For me, the true danger of Alba is that it could amount to nothing. And, in establishing itself, it will have emptied the SNP of many of its most eloquent internal opponents, including Kenny MacAskill and, in all likelihood, many others to come. The party’s trajectory towards centrally controlled machine politics could go unchecked. Given the parlous state of Scotland’s opposition parties, this could accelerate the decline of Scottish intellectual life. The last seven years of SNP rule have seen stagnation on inequality, the constitution and most areas of policy.

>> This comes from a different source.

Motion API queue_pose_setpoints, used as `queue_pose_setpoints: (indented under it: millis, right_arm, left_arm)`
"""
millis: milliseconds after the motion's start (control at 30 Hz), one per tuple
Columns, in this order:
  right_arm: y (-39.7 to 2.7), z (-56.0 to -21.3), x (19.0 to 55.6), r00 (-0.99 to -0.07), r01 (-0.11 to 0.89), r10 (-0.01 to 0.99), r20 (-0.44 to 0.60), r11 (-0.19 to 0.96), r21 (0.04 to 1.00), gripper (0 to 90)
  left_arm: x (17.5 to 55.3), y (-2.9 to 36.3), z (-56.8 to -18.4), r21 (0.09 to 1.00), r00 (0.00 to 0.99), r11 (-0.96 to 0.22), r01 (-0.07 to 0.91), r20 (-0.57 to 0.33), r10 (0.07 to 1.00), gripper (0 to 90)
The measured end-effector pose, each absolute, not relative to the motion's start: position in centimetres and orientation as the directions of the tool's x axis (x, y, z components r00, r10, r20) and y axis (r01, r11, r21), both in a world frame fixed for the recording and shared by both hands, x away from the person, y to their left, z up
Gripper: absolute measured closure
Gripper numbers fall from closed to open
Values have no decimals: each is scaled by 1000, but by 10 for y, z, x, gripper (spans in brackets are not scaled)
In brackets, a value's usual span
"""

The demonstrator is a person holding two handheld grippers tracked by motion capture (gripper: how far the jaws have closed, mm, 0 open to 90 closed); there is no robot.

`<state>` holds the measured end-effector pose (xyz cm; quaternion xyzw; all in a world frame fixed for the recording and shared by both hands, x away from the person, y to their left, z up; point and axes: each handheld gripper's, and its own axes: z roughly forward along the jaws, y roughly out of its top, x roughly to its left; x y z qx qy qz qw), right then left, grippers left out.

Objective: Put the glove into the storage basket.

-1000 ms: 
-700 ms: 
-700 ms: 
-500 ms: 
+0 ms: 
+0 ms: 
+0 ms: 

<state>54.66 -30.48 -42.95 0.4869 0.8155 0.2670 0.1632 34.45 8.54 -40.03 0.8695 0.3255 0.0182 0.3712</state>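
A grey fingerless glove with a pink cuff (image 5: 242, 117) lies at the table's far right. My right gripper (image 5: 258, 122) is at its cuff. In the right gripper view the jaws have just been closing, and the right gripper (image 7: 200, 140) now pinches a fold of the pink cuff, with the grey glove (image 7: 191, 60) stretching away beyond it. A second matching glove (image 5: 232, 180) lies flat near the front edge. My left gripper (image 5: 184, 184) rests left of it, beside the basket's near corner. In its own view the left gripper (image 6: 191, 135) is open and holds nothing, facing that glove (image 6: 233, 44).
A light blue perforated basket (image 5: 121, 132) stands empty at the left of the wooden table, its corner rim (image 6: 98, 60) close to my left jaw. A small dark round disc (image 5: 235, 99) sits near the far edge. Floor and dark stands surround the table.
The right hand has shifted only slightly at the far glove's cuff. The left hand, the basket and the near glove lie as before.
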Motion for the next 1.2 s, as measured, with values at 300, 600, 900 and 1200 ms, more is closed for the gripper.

Too few seem to have noticed.
I don’t fully credit the view that the SNP opposition was immobilised by Leninist central control. At the last internal elections, they humbled leadership darlings like Alyn Smith. A democratic bloc was forming against Sturgeon’s post-neoliberal policies and her failure to articulate a roadmap to independence. However, the Salmond angle served to push these points from the agenda. Critics will now feel pressured to go or face a purge. My worry is that Salmond may lead them like the Pied Piper of Hamelin.
Equally, I may be wrong. A small beachhead in Parliament would make for interesting realignments, in a Holyrood seemingly armour-plated against change. It could disrupt the predictable gamesmanship of the next five years, with an SNP-Green coalition making quarter-hearted requests for a referendum, while opposition parties screech that an apocalyptic independence is nigh. Anything that goes against that grain becomes automatically interesting. That’s how far we’ve fallen.

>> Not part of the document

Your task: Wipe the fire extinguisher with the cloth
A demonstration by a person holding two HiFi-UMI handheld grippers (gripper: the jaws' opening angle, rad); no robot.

I spoke before about “Salmond derangement syndrome”. Many missed the point: some seemed to believe I was saying Salmond himself was deranged. In fact, the term is not about Salmond at all, but about what an idea of Salmond does to the minds of his opponents. It derives from Charles Krauthammer’s notion of “Bush derangement syndrome”, which he defined as “the acute onset of paranoia in otherwise normal people in reaction to the policies, the presidency — nay — the very existence of George W. Bush.”
I am anxious to transcend the Salmond-Sturgeon divide, if only because it melts the critical faculties of so many leftists (on both sides). For all the socialist left’s many grievous faults and its Chicken Licken tendencies, I remain committed to building it because, with vast inequalities, climate change and the rest, we need a fundamental change of system. Neither Salmond nor Sturgeon offers much in that respect, so I’ll try not to get excited – or, I hope, deranged – by what is a fascinating Shakespearean drama, but, as of yet, not a real ideological contest.